Records excerpted from a collection:
● ● ● ● ● ● ●

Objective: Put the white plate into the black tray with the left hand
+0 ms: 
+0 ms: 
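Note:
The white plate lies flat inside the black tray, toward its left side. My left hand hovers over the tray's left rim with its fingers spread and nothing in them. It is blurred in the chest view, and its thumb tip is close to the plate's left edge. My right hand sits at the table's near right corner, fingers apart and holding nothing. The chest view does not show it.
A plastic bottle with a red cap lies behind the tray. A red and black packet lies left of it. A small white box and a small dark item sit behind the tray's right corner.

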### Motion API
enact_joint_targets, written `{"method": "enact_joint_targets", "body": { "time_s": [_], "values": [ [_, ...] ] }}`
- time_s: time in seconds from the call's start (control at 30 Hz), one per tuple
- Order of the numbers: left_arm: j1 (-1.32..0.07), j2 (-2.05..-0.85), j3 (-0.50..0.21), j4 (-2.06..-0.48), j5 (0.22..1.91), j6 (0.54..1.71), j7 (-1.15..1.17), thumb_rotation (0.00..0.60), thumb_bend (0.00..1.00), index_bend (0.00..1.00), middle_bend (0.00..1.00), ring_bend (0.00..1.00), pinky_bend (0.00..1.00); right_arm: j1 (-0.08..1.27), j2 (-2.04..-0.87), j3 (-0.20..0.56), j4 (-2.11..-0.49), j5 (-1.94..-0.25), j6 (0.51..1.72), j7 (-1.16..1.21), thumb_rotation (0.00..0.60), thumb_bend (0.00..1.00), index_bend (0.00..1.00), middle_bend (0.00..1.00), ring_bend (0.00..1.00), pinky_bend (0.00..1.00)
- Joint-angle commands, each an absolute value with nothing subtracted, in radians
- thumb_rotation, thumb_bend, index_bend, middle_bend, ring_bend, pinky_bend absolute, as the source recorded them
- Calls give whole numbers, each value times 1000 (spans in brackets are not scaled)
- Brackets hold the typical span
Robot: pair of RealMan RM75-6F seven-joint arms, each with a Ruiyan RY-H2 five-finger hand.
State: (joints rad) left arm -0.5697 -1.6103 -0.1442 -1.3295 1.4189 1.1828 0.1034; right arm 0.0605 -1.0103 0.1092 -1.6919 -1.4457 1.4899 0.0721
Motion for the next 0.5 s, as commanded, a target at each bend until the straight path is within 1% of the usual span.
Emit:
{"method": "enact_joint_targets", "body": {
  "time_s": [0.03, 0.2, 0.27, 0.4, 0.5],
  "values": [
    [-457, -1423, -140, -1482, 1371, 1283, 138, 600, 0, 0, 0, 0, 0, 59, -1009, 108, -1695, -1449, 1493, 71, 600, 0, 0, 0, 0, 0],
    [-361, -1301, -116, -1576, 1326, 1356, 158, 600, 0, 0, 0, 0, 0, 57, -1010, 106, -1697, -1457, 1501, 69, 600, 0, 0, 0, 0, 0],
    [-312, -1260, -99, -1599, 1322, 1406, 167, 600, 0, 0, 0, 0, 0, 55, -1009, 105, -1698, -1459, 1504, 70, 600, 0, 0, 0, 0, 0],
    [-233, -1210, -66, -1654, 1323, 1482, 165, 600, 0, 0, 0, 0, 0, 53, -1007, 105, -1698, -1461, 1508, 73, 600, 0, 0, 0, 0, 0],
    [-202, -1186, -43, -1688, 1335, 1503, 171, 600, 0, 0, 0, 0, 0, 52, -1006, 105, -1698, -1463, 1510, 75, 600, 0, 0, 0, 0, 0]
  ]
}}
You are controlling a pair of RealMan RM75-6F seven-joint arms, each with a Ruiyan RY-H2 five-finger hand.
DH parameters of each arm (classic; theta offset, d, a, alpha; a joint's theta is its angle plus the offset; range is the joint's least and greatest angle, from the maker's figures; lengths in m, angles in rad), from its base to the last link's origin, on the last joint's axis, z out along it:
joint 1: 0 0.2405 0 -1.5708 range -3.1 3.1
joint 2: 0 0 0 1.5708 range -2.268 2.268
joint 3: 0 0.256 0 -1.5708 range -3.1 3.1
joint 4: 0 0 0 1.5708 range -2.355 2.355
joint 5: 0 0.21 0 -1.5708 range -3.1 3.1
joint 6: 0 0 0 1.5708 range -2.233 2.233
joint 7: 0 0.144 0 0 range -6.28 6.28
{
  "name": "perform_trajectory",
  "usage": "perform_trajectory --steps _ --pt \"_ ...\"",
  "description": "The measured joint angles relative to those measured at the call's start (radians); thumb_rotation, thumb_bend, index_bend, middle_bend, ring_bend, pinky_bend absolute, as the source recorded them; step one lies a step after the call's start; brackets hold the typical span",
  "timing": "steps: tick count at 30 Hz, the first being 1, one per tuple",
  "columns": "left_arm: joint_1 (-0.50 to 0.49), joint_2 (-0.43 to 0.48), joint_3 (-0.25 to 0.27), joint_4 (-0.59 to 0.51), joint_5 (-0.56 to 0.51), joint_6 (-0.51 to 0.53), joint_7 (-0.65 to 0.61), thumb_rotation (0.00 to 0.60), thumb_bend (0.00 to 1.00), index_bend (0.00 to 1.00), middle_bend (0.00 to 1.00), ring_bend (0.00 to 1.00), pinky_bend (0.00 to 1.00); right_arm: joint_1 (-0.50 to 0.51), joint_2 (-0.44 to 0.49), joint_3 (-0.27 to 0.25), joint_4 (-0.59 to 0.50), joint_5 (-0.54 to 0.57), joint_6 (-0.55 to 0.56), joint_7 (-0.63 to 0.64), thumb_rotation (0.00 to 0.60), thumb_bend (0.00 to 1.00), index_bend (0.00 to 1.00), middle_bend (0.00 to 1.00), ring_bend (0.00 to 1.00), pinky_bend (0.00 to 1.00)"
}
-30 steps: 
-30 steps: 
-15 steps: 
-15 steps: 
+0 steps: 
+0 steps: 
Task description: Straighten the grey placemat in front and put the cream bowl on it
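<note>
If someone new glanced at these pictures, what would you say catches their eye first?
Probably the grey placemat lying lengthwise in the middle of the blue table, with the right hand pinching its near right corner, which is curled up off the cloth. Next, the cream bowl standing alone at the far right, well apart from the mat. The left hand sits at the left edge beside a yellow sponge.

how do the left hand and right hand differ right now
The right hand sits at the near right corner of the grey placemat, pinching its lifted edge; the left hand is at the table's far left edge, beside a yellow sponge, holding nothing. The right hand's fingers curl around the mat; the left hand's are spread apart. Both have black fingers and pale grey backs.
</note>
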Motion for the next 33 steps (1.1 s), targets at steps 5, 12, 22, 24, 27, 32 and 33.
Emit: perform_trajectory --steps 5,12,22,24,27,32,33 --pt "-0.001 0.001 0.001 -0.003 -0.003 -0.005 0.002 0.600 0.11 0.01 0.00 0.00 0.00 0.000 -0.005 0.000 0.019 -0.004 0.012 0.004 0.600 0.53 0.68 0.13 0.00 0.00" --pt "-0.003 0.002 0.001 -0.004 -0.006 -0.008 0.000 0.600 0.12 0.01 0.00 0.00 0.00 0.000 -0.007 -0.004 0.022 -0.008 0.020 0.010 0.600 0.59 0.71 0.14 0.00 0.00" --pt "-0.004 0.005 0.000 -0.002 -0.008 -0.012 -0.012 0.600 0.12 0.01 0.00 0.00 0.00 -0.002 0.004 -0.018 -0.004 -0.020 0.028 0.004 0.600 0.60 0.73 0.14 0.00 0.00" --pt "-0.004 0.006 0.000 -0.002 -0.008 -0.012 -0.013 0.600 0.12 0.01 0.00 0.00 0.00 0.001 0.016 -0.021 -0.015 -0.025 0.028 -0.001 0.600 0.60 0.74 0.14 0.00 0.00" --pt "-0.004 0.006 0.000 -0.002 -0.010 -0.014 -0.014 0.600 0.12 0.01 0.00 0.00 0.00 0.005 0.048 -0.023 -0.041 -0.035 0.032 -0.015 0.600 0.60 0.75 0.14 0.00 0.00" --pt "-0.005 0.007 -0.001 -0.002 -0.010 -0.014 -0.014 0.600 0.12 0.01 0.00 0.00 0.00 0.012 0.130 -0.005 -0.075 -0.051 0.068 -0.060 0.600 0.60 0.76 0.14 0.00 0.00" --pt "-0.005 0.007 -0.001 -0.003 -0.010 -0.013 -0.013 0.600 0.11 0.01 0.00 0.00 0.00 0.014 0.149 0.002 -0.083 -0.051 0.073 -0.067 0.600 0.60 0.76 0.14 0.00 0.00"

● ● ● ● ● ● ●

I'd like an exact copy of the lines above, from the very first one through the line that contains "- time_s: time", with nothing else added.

* _Answer space_:
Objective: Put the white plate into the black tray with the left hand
+0 ms: 
+0 ms: 
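Note:
The white plate lies flat inside the black tray, toward its left side. My left hand hovers over the tray's left rim with its fingers spread and nothing in them. It is blurred in the chest view, and its thumb tip is close to the plate's left edge. My right hand sits at the table's near right corner, fingers apart and holding nothing. The chest view does not show it.
A plastic bottle with a red cap lies behind the tray. A red and black packet lies left of it. A small white box and a small dark item sit behind the tray's right corner.
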
### Motion API
enact_joint_targets, written `{"method": "enact_joint_targets", "body": { "time_s": [_], "values": [ [_, ...] ] }}`
- time_s: time in seconds from the call's start (control at 30 Hz), one per tuple

This exercise is complete.